Podkreśla, że przepisy kategorycznie zabraniają pozostawienia bez opieki dziecka poniżej siedmiu lat. W przypadku dzieci starszych mogą one zostać same, ale w warunkach bezpiecznych, np. w domu.
– Takiemu rodzicowi, który pozostawił dziecko samotne na szlaku, nawet jak wyposażył je w telefon, który prędzej czy później się i tak rozładuje, może grozić odpowiedzialność karna za narażenie dziecka na niebezpieczeństwo utraty życia lub ciężkiego uszczerbku na zdrowiu – tłumaczy Katarzyna Katana.
Odpowiedzialność ta jest niezależna od tego, czy niebezpieczeństwo faktycznie się ziściło, wystarczy samo pozostawienie dziecka w sytuacji dla niego zagrażającej. – Fakt pozostawienia dziecka w takiej sytuacji istotnie zwiększa prawdopodobieństwo wystąpienia skutku w postaci poważnych urazów, czy nawet śmierci – podkreśla mecenas.
Złudne poczucie bezpieczeństwa
Sylweriusz Kosiński, naczelny lekarz TOPR wspomina sytuacje, w których musiał udzielać pomocy malutkim dzieciom, które były wnoszone przez rodziców w nosidełkach czy wwożone w wózkach terenowych na trudny teren.
– Rodzice tłumaczyli się chęcią wychowania dzieci w duchu poszanowania przyrody, żeby im wpoić od maleńkości miłość do gór. Miłość do gór nabywa się z czasem. Malutkie dzieci najczęściej tego nie pamiętają, nie ma z tego żadnych korzyści.

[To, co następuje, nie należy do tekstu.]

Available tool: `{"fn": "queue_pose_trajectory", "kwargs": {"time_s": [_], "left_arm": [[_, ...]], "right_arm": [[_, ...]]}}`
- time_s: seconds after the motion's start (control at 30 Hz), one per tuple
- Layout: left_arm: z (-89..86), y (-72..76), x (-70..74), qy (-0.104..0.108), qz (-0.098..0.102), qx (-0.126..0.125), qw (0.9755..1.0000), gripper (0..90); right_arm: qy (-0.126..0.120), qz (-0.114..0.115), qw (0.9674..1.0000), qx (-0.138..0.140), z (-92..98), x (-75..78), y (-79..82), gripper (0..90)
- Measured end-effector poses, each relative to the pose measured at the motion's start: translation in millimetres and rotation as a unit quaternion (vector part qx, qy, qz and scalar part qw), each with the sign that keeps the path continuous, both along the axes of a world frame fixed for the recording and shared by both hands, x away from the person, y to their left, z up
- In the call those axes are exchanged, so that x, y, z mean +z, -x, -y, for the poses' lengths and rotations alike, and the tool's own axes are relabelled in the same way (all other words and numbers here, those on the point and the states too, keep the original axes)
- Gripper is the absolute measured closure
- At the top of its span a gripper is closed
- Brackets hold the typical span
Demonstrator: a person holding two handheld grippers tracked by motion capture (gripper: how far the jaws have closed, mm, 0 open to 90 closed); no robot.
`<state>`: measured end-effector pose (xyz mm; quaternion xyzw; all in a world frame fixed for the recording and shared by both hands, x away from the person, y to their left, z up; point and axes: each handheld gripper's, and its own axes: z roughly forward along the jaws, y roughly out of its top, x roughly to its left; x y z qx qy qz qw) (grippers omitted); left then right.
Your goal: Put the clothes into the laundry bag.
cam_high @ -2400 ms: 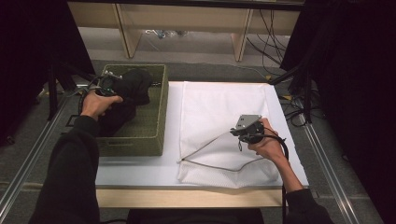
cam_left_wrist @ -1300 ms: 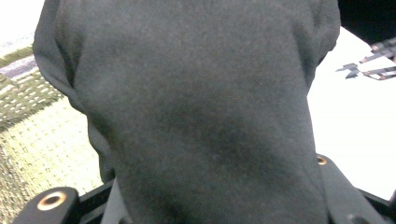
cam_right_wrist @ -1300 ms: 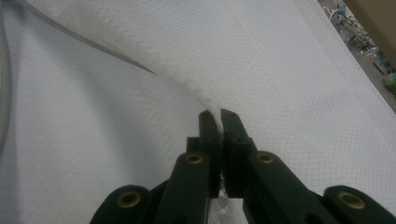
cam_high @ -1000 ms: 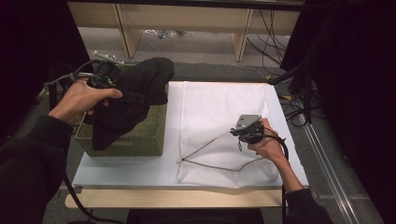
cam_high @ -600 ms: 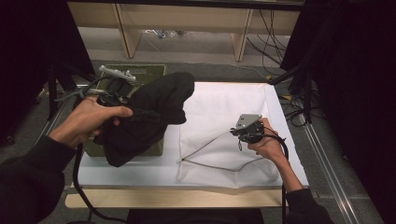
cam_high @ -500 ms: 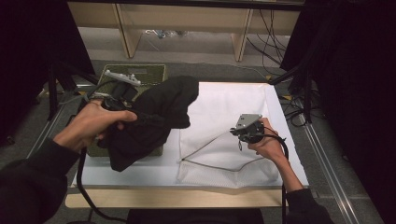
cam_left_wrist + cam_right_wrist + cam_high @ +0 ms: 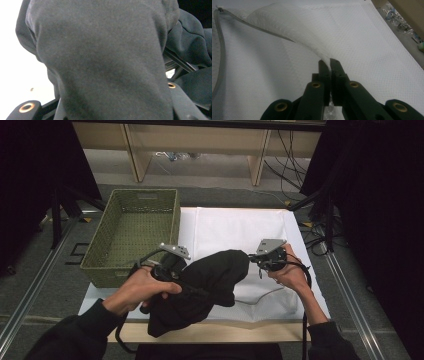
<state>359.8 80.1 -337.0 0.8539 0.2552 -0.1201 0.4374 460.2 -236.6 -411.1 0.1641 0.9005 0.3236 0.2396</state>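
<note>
A black garment (image 7: 200, 285) hangs in a bundle from my left gripper (image 7: 167, 269), which is shut on it over the front left of the table. In the left gripper view the dark cloth (image 7: 100, 62) drapes over both jaws and hides the tips. Its far end reaches the mouth of a white fabric bag (image 7: 235, 227) lying flat on the table. My right gripper (image 7: 261, 261) is shut on the bag's upper flap (image 7: 294, 25) and holds it raised; the jaws (image 7: 329, 66) pinch the woven cloth. The bag's grey zipper edge (image 7: 222, 50) curves along the left.
A green woven basket (image 7: 132, 227) stands at the table's left, just behind my left hand. Wooden frame legs (image 7: 134, 150) rise behind the table, and cables (image 7: 320, 227) lie on the floor at the right. A metal rail (image 7: 30, 285) runs along the left.
My left hand has carried the black garment out of the basket, rightward and down, to the bag's raised flap. The right hand has kept still, holding the flap.
</note>
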Motion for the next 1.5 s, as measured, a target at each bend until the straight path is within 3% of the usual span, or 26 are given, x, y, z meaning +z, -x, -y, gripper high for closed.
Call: {"fn": "queue_pose_trajectory", "kwargs": {"time_s": [0.1,0.13,0.2,0.43,0.6,0.67,0.7,0.77,0.97,1.03,1.1,1.27,1.43,1.5], "left_arm": [[9.8,-2.1,-21.8,0.006,-0.009,0.0,0.9999,56.1],[14.3,-1.6,-29.6,0.021,-0.01,0.002,0.9997,56.1],[21.8,-1.7,-42.4,0.029,-0.028,-0.007,0.9992,56.0],[51.9,-13.9,-67.8,0.01,-0.042,-0.026,0.9987,55.9],[66.7,-30.1,-73.0,-0.016,-0.054,-0.006,0.9984,55.8],[68.6,-32.6,-72.7,-0.02,-0.051,0.002,0.9985,55.7],[71.3,-34.5,-73.7,-0.021,-0.043,0.012,0.9988,55.7],[75.6,-42.6,-72.5,-0.037,-0.049,0.027,0.9978,55.3],[81.1,-56.9,-73.8,-0.044,-0.039,0.055,0.9968,54.9],[83.3,-57.5,-75.0,-0.044,-0.035,0.057,0.9968,54.9],[91.5,-58.6,-75.8,-0.068,-0.031,0.051,0.9959,54.4],[102.4,-64.7,-73.2,-0.07,-0.023,0.058,0.9956,54.0],[104.4,-78.2,-73.9,-0.086,-0.012,0.086,0.9925,51.9],[108.6,-86.5,-83.1,-0.076,-0.025,0.117,0.9899,47.6]], "right_arm": [[0.0,-0.002,1.0,0.001,-0.1,-0.2,0.1,89.4],[-0.001,-0.003,1.0,0.001,0.0,-0.2,0.2,89.5],[-0.003,-0.003,1.0,0.002,0.3,0.5,0.2,89.4],[-0.011,0.002,0.9999,0.001,2.1,6.3,2.5,89.4],[-0.012,0.009,0.9999,0.007,1.9,11.2,3.9,89.5],[-0.011,0.016,0.9998,0.011,1.9,11.8,3.4,89.6],[-0.017,0.008,0.9998,-0.004,1.8,12.1,5.7,89.6],[-0.018,0.014,0.9997,-0.002,1.7,15.5,6.1,89.6],[-0.021,0.031,0.9993,0.0,-0.4,27.2,10.3,89.8],[-0.021,0.031,0.9993,-0.002,-0.6,28.6,10.9,89.8],[-0.02,0.036,0.9991,-0.004,-0.8,31.1,11.3,89.8],[-0.02,0.037,0.9991,-0.007,-0.8,31.9,11.3,89.8],[-0.023,0.039,0.9989,-0.014,-0.1,34.2,12.3,89.8],[-0.021,0.04,0.9989,-0.014,0.1,34.2,12.3,89.7]]}}
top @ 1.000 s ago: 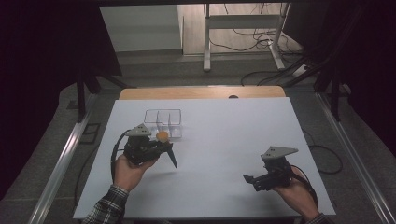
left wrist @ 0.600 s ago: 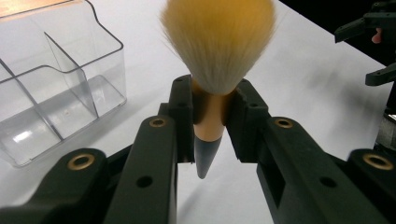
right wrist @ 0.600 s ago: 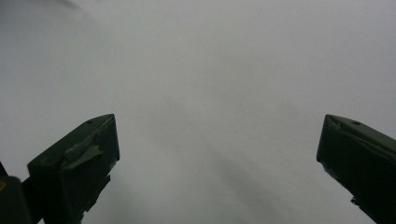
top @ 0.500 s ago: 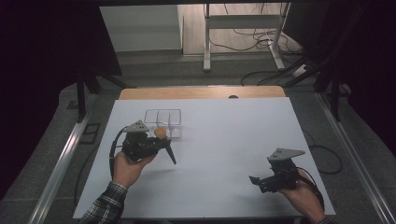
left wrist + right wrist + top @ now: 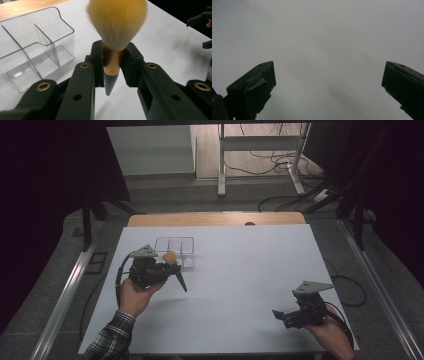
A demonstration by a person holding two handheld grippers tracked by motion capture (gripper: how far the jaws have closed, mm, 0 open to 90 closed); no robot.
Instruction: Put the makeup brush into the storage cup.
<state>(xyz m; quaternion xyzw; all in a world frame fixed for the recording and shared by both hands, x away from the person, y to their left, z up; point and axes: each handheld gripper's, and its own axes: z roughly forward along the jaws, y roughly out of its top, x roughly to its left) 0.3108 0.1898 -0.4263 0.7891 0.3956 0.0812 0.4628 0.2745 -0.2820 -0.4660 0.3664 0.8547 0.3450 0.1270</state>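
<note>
Now left gripper [image 5: 112, 62] clenched on orange-handled, fluffy yellow-bristled makeup brush [image 5: 116, 27], beside clear plastic divided organiser [image 5: 32, 50], right gripper [image 5: 328, 82] released, jaws wide apart over white table [image 5: 240, 265].

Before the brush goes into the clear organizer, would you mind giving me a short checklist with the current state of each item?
1. Left gripper shut on the makeup brush at its orange collar: ok.
2. Brush orientation: bristles point away from the gripper, grey tip back toward the hand: ok for seeing, but a bristles-up drop needs turning.
3. Clear organizer compartments free of other items: ok.
4. Organizer upright on the white table: ok.
5. Right gripper open, holding nothing, well away from the organizer: ok.
6. Whether the brush fits a compartment: cannot tell.
</note>
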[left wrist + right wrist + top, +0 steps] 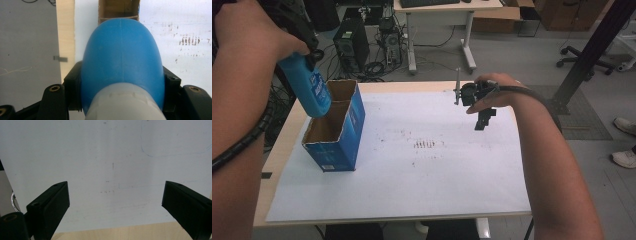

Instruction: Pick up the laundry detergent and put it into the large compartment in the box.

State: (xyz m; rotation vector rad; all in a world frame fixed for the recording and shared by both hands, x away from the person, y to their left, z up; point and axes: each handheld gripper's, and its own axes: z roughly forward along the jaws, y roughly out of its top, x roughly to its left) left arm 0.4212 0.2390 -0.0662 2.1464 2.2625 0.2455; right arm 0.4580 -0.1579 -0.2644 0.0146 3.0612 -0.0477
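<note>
Blue bottle clamped base-down in the left gripper, tilted just above the open blue carton – could catch the carton's rim and tip it – right gripper well apart, jaws wide, empty.

We see a blue plastic bottle with a pale grey cap end, tilted with its rounded base pointing down into the blue cardboard box. The box stands upright with its top open, showing a brown inside split by a divider into two compartments. The bottle's base hangs just over the rim of the nearer compartment; we cannot tell whether it touches the box. White lettering marks the bottle's side.
</note>
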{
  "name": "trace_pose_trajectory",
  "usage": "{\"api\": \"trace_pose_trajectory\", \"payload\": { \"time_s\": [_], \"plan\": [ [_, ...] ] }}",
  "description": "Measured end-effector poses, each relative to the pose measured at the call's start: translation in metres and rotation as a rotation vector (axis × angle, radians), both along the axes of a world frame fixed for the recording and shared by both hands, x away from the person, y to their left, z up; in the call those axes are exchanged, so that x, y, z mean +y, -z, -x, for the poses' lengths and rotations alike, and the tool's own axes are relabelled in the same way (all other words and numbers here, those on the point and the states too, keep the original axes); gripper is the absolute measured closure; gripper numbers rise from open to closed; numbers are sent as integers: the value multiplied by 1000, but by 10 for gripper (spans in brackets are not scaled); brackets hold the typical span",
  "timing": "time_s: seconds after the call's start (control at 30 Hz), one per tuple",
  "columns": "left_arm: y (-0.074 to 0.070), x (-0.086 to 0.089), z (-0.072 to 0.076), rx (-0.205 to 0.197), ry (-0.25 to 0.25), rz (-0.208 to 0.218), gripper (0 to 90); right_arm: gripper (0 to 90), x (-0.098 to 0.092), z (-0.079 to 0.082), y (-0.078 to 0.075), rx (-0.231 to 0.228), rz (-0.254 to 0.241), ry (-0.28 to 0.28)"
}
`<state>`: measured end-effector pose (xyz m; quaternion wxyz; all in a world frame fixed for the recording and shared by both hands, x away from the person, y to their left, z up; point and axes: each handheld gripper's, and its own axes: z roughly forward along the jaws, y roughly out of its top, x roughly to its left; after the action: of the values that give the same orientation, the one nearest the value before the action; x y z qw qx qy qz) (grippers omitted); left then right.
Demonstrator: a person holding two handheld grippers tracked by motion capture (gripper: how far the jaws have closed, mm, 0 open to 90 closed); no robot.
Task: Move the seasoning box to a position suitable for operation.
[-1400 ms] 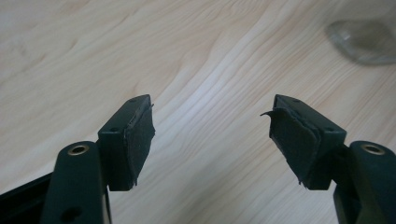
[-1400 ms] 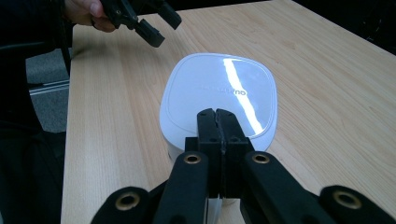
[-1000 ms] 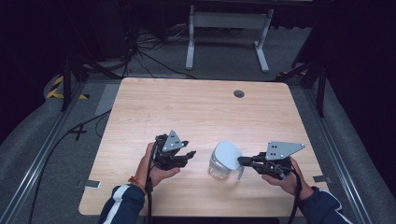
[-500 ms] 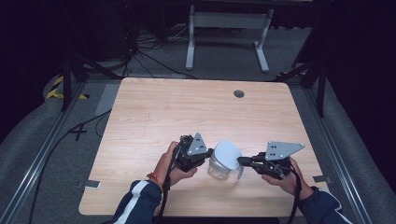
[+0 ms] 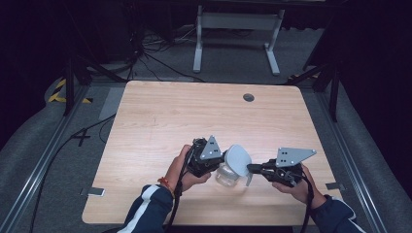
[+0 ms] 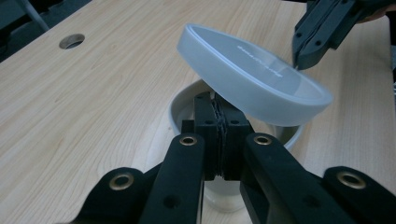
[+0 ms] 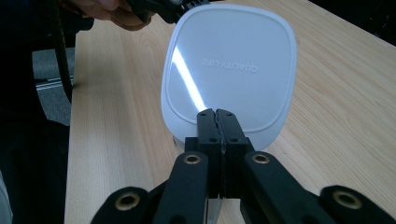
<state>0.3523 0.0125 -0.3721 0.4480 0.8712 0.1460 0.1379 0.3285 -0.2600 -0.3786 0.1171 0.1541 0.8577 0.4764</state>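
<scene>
A clear container (image 5: 226,178) stands near the table's front edge, and its pale rim (image 6: 180,105) shows in the left gripper view. My left gripper (image 5: 221,161) is shut on the container's near wall, jaws (image 6: 219,100) pinched over the rim. The white lid (image 5: 238,160) is tilted above the container, raised on the left gripper's side (image 6: 252,70). My right gripper (image 5: 252,169) is shut on the lid's edge (image 7: 215,114), and the lid's top (image 7: 229,65) faces its camera. The right gripper (image 6: 322,32) also appears beyond the lid in the left gripper view.
The wooden table (image 5: 194,116) has a round cable hole (image 5: 248,97) at the back right. A white stand (image 5: 235,34) and cables lie on the floor behind the table. A person's hand (image 7: 112,9) holds the left gripper.
My left gripper has moved right to the container and shut on its rim. The lid now sits tilted over the container. The right gripper has stayed in place.
</scene>
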Motion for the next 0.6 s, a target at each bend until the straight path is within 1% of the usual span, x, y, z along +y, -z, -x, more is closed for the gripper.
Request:
{"api": "trace_pose_trajectory", "payload": {
  "time_s": [0.1,0.2,0.23,0.27,0.3,0.37,0.4,0.43,0.47,0.5,0.57,0.6],
  "plan": [
    [-3,-4,1,-10,16,-5,882,900,0,1,0,-1,14,10],
    [-7,-6,2,-14,26,0,880,900,0,1,0,-6,13,2],
    [-8,-7,3,-20,28,-5,876,900,1,0,0,-7,12,3],
    [-9,-8,4,-25,34,-6,876,900,1,0,1,-2,10,3],
    [-10,-10,5,-25,45,2,876,900,2,-1,2,-1,12,1],
    [-11,-11,5,-27,45,1,870,900,2,0,3,6,19,0],
    [-14,-14,6,-36,57,-11,869,900,2,0,3,1,23,-4],
    [-14,-14,6,-36,57,-11,869,900,2,0,3,1,23,-4],
    [-15,-17,7,-32,64,0,868,900,2,0,3,2,23,-7],
    [-16,-18,7,-35,73,-5,868,900,2,0,4,1,23,-8],
    [-17,-19,7,-36,73,-10,866,900,1,0,4,1,24,-4],
    [-17,-23,9,-33,77,-8,865,900,1,2,4,4,25,0]
  ]
}}
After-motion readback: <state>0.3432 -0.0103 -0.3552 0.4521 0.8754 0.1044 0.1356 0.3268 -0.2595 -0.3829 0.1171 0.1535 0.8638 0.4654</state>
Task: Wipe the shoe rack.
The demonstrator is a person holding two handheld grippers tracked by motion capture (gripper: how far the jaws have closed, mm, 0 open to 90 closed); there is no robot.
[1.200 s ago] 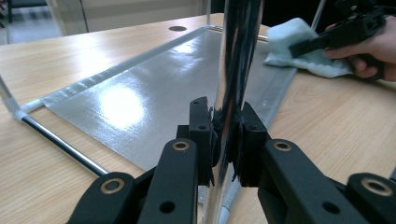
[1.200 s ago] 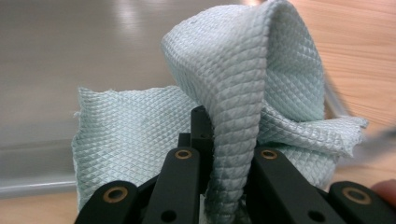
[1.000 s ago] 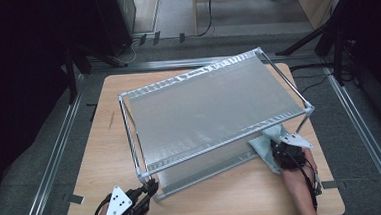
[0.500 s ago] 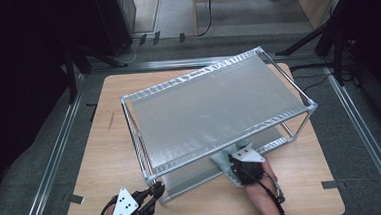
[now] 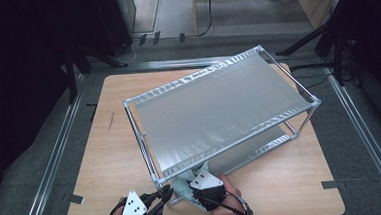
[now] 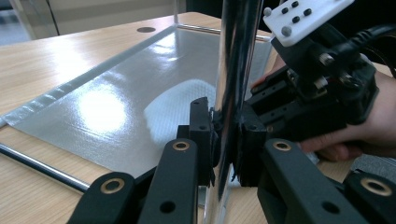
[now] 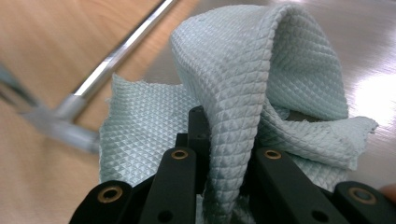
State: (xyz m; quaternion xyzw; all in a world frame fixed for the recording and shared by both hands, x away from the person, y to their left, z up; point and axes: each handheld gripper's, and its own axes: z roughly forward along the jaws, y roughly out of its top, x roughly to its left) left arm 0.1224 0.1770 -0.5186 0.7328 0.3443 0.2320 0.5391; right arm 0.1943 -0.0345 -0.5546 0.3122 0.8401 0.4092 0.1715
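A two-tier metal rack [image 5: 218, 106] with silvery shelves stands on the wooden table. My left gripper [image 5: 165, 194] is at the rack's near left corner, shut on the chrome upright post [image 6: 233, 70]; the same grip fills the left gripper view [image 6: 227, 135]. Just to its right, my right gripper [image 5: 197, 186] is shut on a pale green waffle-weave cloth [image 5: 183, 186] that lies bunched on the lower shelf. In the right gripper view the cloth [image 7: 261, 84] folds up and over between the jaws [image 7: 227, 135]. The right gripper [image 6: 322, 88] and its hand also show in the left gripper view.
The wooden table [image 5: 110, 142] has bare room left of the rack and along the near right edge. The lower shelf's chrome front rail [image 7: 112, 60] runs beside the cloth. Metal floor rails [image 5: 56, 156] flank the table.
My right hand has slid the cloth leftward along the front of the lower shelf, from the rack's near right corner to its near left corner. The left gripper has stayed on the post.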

A są osoby, które decydują się na takie ryzykowne wyjścia bez zabezpieczania podstawowych potrzeb swoich pociech, czyli jedzenia, picia, pieluch – opowiada lekarz.
W opisywanym przez turystkę przypadku gwarantem bezpieczeństwa miał być… pozostawiony chłopcu telefon.
– Telefon daje złudne poczucie bezpieczeństwa. Może być przydatny do wezwania pomocy, ale dziecko może nie wiedzieć, gdzie się znajduje w danym momencie. Przez chwilę możemy być z nim w kontakcie, a za chwilę telefon będzie kompletnie wyładowany i nieużyteczny – przyznaje Sylweriusz Kosiński.
Medyk podkreśla, że nie ma wytłumaczenia dla takiego zostawienia dziecka.
– Jeżeli ktoś decyduje się na wyjście w góry z dzieckiem, to niezależnie od tego, jak się ten młody człowiek zachowuje, jest się za niego odpowiedzialnym. Dorośli mają zwykle większą orientację co do swoich możliwości, lepiej rozkładają siły. Dzieci mają te zdolności mniejsze. Jeżeli dziecko w pewnym momencie traci siły, to logicznym jest, że kończymy wycieczkę, a nie idziemy wbrew wszystkiemu, bo założyliśmy sobie, że dzisiaj wyjdziemy na przykład na Zawrat. To jest bardzo nieodpowiedzialne i takie postępowanie należy piętnować – mówi wprost.
Kosiński przyznaje, że takie sytuacja zdarzają się sporadycznie i tylko w wykonaniu osób kompletnych nieodpowiedzialnych.